Manage end-to-end RMA lifecycle: identification, RMA creation, shipment tracking, onsite installation coordination, and post-replacement validation.
Ensure accurate documentation of RMA activities, asset updates, and configuration changes within customer and internal systems.
Proactive Health, Capacity & Best Practice Reviews
Use NetApp tools (e.g., Active IQ) to identify risks, configuration deviations, and performance/capacity issues.
Conduct periodic environment health and best-practice reviews, presenting findings and remediation plans to customers.
Recommend and support configuration optimizations, firmware/ONTAP upgrades, and data layout improvements.
Change & Upgrade Support
Plan and support NetApp-related change windows (e.g., ONTAP upgrades, shelf additions, hardware refreshes).
Create and review change plans, rollback procedures, and validation checklists for storage changes.
Ensure changes are executed safely and documented thoroughly.
Customer & Cross-Vendor Collaboration
Serve as a trusted technical advisor to customers on NetApp and storage-related architecture decisions.
Collaborate with networking, virtualization, and backup teams to resolve multi-domain issues (e.g., VMware + NetApp, SAN fabric, backup tools).
Coordinate with NetApp support as needed while maintaining AHEAD’s “single point of contact” for the customer.
Documentation & Continuous Improvement
Develop and maintain runbooks, troubleshooting guides, and knowledge base articles for NetApp technologies.
Identify opportunities to automate health checks, reporting, and common remediation tasks.
Mentor and cross-train other engineers on NetApp storage technologies and best practices.
Required Skills & Experience
Technical Expertise - Strong hands-on experience with:
NetApp AFF and FAS platforms
ONTAP/ONTAP Select (clustered architecture, SnapMirror/SnapVault, etc.)
E-Series and/or All SAN Arrays (as applicable)
Storage networking concepts (Fibre Channel, iSCSI, NFS, SMB)
Performance tuning and capacity planning in storage environments
Familiarity with Active IQ or similar analytics tools for storage health and risk analysis.
Experience
8+ years in storage engineering/administration/support, ideally with a heavy NetApp focus.
Experience supporting mission-critical, 24x7 enterprise environments.
Background in incident, problem, and change management (ITIL desirable).
Soft Skills
Clear, concise communication with both technical and non-technical stakeholders.
Ability to manage multiple incidents and projects simultaneously.
Strong sense of ownership and accountability for customer outcomes.
Education & Certifications (Preferred)
Relevant NetApp certifications such as:
NetApp Certified Data Administrator (NCDA)
NetApp Certified Implementation Engineer (NCIE)
Other storage/virtualization certifications (e.g., VMware, Cisco) are a plus.

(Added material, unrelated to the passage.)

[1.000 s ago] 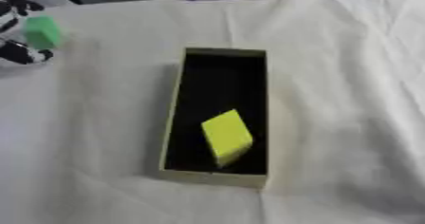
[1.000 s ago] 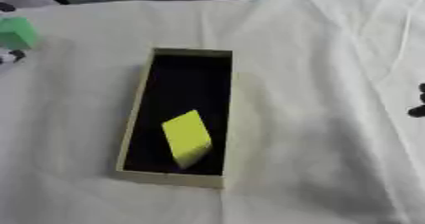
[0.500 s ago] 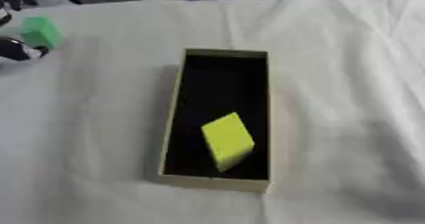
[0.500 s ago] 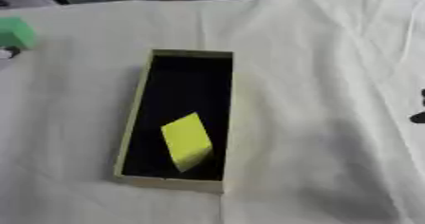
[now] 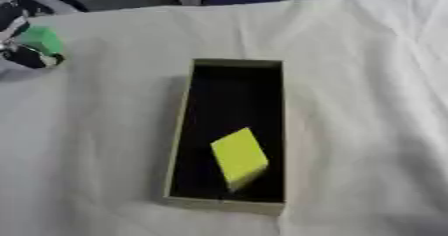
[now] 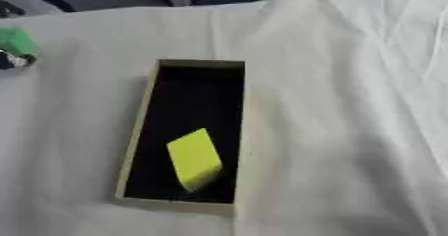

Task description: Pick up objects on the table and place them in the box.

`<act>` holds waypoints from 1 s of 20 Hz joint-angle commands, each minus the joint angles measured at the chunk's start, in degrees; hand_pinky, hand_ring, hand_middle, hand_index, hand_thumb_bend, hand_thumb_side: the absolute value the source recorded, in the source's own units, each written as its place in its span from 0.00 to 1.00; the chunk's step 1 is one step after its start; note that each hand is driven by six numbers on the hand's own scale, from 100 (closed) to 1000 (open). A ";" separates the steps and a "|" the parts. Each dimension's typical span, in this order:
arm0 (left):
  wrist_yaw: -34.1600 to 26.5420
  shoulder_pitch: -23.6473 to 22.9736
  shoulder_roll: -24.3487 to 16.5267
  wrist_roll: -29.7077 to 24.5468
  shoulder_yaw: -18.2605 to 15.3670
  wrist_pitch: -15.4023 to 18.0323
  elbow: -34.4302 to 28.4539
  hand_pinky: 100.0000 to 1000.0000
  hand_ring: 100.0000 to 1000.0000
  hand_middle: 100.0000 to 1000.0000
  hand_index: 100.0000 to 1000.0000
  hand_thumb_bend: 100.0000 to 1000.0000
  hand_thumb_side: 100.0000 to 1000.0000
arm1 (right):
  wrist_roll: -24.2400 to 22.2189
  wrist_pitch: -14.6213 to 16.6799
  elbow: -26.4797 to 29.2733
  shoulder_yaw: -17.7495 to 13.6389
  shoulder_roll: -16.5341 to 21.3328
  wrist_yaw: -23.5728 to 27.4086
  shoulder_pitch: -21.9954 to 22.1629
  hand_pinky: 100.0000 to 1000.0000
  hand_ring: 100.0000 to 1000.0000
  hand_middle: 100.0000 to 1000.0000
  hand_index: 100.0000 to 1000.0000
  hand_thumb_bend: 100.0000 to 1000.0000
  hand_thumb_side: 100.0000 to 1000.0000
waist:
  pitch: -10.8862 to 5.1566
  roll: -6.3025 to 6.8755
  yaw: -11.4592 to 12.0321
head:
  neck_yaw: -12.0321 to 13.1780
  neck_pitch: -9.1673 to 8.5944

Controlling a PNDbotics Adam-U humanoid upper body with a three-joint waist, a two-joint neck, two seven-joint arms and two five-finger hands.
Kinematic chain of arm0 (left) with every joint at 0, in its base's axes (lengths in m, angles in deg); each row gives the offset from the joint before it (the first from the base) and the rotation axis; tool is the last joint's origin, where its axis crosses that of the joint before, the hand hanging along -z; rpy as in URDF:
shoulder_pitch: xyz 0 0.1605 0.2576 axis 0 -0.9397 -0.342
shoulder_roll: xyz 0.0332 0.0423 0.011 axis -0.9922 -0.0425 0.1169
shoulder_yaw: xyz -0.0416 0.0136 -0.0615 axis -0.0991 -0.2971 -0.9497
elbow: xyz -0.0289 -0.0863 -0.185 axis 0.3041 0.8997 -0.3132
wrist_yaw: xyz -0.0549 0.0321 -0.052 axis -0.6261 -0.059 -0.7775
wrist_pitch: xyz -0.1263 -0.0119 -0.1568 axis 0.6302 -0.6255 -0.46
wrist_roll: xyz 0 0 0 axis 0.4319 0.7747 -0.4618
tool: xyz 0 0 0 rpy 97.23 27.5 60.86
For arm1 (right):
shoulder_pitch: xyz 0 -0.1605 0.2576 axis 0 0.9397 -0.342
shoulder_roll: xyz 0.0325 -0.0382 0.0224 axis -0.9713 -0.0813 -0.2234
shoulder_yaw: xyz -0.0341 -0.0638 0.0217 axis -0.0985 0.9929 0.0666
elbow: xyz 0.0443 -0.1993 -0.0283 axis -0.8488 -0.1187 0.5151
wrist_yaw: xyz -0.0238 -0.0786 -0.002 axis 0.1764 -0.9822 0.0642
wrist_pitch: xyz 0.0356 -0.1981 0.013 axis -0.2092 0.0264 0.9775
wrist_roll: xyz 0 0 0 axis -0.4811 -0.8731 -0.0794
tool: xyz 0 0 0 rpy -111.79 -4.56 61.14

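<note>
A white cloth (image 5: 367,80) with soft wrinkles covers the whole table, and it has some deeper folds on the right side. At the far edge of the table there is a person in dark blue clothing, who touches nothing on the cloth.

In the middle of the cloth lies a long, narrow cardboard box (image 5: 182,125) with pale beige walls and a black inside. Its long side runs from the far end toward the near end, and it is a little askew. Inside the box, in the near half, there is a yellow rectangular block (image 5: 239,156). It is tilted, with one corner pointing to the far end, and its lower end is close to the near wall of the box. The far half of the box shows only the black bottom.

At the upper left edge of the left eye view the robot's left hand (image 5: 19,55) is visible, black with lighter parts. Its fingers are curled around a small green block (image 5: 40,40), which is seen between the fingers and the thumb. The hand and the green block are well apart from the box, to the left of its far end. In the right eye view only the green block and a small part of the hand appear at the left edge.

The right hand does not appear in either view.
</note>
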 commanded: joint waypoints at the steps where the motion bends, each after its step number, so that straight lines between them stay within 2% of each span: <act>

Success Measures (Role-Level KPIs)
Reduction in Sev 1 incident rate per NetApp array or environment.
RMA cycle times (initiation to fully validated replacement) meeting or beating target.
Active IQ risk remediation rates and decline in critical/high-risk findings over time.
Storage environment health scores (capacity, performance, configuration compliance).
Customer satisfaction (CSAT) for NetApp-related incidents and reviews.